Most of the documents people create nowadays are filled with multiple typefaces, varied colors, and rich font formatting. It would be shameful if Silverlight didn't have a way to create rich text documents. The good news is that Silverlight does support rich text. There are three elements to discuss when learning about rich text documents: the rich text box, the rich text block, and the document text elements. A normal text box holds a string of characters. Rich text controls are different. They store their content in a collection of special lightweight text elements.
Here is a diagram that demonstrates the TextElement and its related classes. All of the elements inherit from the TextElement class. On the left side of the diagram are the Block elements. The Block elements are intended to act as containers for other text elements. The Paragraph is used more often than the Section element. The Inline elements are shown on the right side of the diagram. They are nested inside a Block element or other Inline element. There are the formatting elements like Bold, Italic, Underline, and Run.

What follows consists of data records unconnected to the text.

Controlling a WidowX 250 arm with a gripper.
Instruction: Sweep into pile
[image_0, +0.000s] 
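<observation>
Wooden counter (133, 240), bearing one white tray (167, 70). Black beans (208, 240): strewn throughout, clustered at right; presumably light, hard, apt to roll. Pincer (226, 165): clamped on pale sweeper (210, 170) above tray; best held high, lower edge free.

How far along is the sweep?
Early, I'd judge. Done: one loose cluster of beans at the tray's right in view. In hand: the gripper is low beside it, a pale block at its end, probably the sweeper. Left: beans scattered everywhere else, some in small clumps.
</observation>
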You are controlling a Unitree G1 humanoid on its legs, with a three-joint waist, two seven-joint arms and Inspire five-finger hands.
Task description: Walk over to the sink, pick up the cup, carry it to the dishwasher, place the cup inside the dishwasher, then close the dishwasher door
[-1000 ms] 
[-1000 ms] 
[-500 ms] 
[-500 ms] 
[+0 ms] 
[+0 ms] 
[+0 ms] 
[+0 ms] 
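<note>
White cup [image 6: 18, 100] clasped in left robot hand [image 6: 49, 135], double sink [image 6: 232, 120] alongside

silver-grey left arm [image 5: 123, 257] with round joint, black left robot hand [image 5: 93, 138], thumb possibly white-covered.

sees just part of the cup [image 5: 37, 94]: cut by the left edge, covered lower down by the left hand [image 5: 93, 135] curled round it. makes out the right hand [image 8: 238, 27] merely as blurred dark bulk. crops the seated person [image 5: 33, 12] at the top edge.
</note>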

The Span element is an inline container for other inlines. I suspect you know what the Hyperlink element is used for. Finally, you can embed any valid Silverlight UI element in the document by using the InlineUIContainer. Later in this demo I will show you how to embed an image, but it could just as easily have been a button or a listbox. When I click on this TextElements tab, you can see a live demo of a rich text box. On the left side of this page is the rich text box. As you can see, it contains formatted text, color text, as well as an embedded image.
On the right side of the screen is the same document loaded into a text box.
Since the text box doesn't understand rich text, it shows the tags in the
underlying text document.
Let me scroll down and show you what I'm talking about.
Here is the first sentence, We are
It is rare to handwrite the rich text file. Instead, you'll use a rich text editor and save the elements to a file. You can then load the file at runtime. I have a demo that shows a rudimentary editor. Here I have the same document. I can double-click on a word, and then click the Bold button, and I can take that file and click on the Save button and it says, you cannot save a document with UI elements. That's because of this image control. So I'm going to delete the image control and try saving it again.
I'll click Save. I'm in my Documents library, I'll call this one demo, and then click on the Save button. I'll delete the text and type in something new and then I'll load the document back in. So you see it preserved my bold unique keyword. Let me show you some of this code. I wanted to show you how I embedded that image. Here is my RichTextBox, here is a Paragraph sub-element. Inside this Paragraph is the Bold element wrapped around the passionate word.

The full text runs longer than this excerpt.